Humboldt helped to correct this dubious German “talent.” His writings were intended to cultivate within his readers a “genuine love of the study of nature.” Humboldt’s work as a guide to nature involved presenting the story of nature to his readers in a compelling way that paid tribute to both its empirical and aesthetic dimensions—to both its serious and its playful aspects. Humboldt never lost sight of the love for nature that inspired his work and that he hoped would inspire his readers, too.
In the preface to Cosmos, Humboldt charts the vision of nature that will guide his work—a vision intimately connected to the method of presentation that would best serve his reading public. The Naturgemälde are central to Humboldt’s task of presenting nature, so it is not surprising that, in the introduction to Cosmos, we are given several clear accounts of what precisely the Naturgemälde are. We are told that they are:
ordered according to guiding ideas, not just to pleasantly occupy the sprit. Their sequence can also indicate the grades of the impressions of nature (Natureindrücke), which we have followed, ranging from the gradually increasing intensity from the empty, plantless plains to the inexhaustible fertility of the torrid zone.
As we immediately see, the Naturgemälde are associated with feelings of pleasure. They are meant not only to occupy our spirit in a pleasant way, but to present the empirical grades of nature’s diversity from the barren to the lush landscapes of the reaches of the Earth. Already in the preface to Cosmos, Humboldt explicitly states that his presentation of nature will be two-fold. He writes:
The first portion of [Cosmos] contains introductory considerations regarding the diversity in the degrees of enjoyment to be derived from nature and the knowledge of the laws by which the universe is governed, it also considers the limitations and the scientific mode of treating a physical description of the universe, and gives a general picture of nature which contains a view of all the phenomena comprised in the cosmos.
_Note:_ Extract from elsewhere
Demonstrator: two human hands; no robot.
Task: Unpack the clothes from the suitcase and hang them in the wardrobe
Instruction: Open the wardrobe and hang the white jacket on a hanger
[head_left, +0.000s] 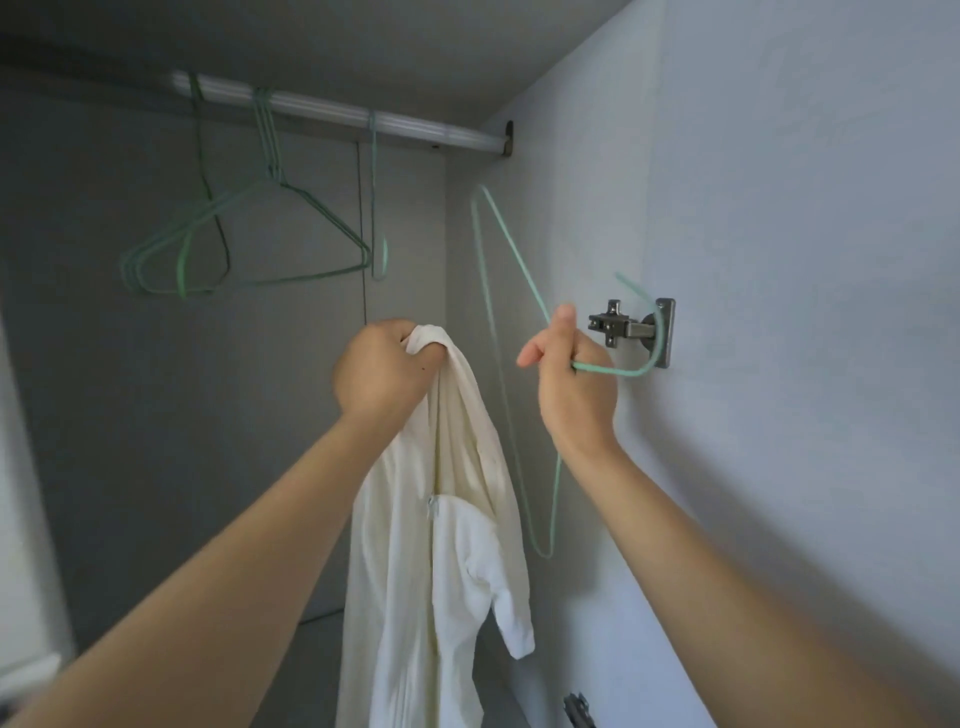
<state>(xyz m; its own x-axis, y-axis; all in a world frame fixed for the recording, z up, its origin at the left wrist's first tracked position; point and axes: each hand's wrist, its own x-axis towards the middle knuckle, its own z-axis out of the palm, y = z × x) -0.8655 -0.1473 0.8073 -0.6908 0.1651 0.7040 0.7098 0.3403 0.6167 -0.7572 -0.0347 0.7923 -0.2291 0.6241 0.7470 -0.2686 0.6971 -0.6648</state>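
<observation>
My left hand (382, 371) grips the top of a cream white garment (457, 519) that hangs straight down inside the wardrobe. My right hand (569, 382) holds a green wire hanger (511, 260) by its neck, turned on its side, with the hook curving out to the right. The hanger's triangle hangs behind the garment's right edge. The metal rail (415, 127) runs across the top of the wardrobe, above both hands.
Several empty green wire hangers (249, 234) hang on the rail at the left. A metal door hinge (631, 330) is fixed to the right side panel (779, 260), just behind the held hanger's hook. A second hinge (579, 709) shows at the bottom.
</observation>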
Like a landscape artist, Humboldt presents nature as a canvas that will illustrate the beauty of nature. According to Humboldt, a balanced presentation of nature is a goal of both the natural scientist and the landscape artist, and he sees common ground in both circles of thinkers. As he writes, “In scientific circles as in the carefree circles of landscape poetry and painting, the presentation of nature gains in clarity and objective liveliness when the individual elements are decisively grasped and delimited.”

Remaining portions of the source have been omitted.